• **Task goal**: Would you output the whole listing below, exactly as it reads?
* * *
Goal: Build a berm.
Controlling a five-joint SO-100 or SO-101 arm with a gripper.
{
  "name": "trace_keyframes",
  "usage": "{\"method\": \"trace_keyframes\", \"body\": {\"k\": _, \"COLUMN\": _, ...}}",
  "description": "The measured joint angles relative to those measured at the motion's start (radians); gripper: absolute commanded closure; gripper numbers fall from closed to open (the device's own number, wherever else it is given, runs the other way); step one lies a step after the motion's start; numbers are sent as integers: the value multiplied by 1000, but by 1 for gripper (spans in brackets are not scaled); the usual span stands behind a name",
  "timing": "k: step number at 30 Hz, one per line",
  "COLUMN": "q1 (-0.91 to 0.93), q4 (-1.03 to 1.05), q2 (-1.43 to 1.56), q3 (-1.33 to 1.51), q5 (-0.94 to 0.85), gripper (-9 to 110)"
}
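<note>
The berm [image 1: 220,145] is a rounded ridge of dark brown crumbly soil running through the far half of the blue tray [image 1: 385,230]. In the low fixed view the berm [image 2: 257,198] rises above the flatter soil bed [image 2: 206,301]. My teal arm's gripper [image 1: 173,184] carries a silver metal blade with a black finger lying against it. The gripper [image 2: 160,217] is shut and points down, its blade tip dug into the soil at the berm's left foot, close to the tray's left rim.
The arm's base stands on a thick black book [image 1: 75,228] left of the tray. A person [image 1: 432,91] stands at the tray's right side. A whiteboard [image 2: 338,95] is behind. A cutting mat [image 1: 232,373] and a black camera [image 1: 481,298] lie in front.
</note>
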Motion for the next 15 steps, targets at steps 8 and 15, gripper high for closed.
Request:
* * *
• **Response to the exercise**:
Goal: Build a berm.
Controlling a five-joint SO-100 or SO-101 arm with a gripper.
{
  "name": "trace_keyframes",
  "usage": "{\"method\": \"trace_keyframes\", \"body\": {\"k\": _, \"COLUMN\": _, ...}}",
  "description": "The measured joint angles relative to those measured at the motion's start (radians); gripper: absolute commanded closure; gripper numbers fall from closed to open (the device's own number, wherever else it is given, runs the other way); step one lies a step after the motion's start; numbers are sent as integers: the value multiplied by 1000, but by 1 for gripper (spans in brackets are not scaled); the usual span stands behind a name",
  "timing": "k: step number at 30 Hz, one per line",
  "COLUMN": "q1 (-0.91 to 0.93), q4 (-1.03 to 1.05), q2 (-1.43 to 1.56), q3 (-1.33 to 1.51), q5 (-0.94 to 0.85), gripper (-9 to 110)"
}
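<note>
The berm [image 1: 220,145] is a rounded ridge of dark brown crumbly soil running through the far half of the blue tray [image 1: 385,230]. In the low fixed view the berm [image 2: 257,198] rises above the flatter soil bed [image 2: 206,301]. My teal arm's gripper [image 1: 173,184] carries a silver metal blade with a black finger lying against it. The gripper [image 2: 160,217] is shut and points down, its blade tip dug into the soil at the berm's left foot, close to the tray's left rim.
The arm's base stands on a thick black book [image 1: 75,228] left of the tray. A person [image 1: 432,91] stands at the tray's right side. A whiteboard [image 2: 338,95] is behind. A cutting mat [image 1: 232,373] and a black camera [image 1: 481,298] lie in front.
</note>
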Motion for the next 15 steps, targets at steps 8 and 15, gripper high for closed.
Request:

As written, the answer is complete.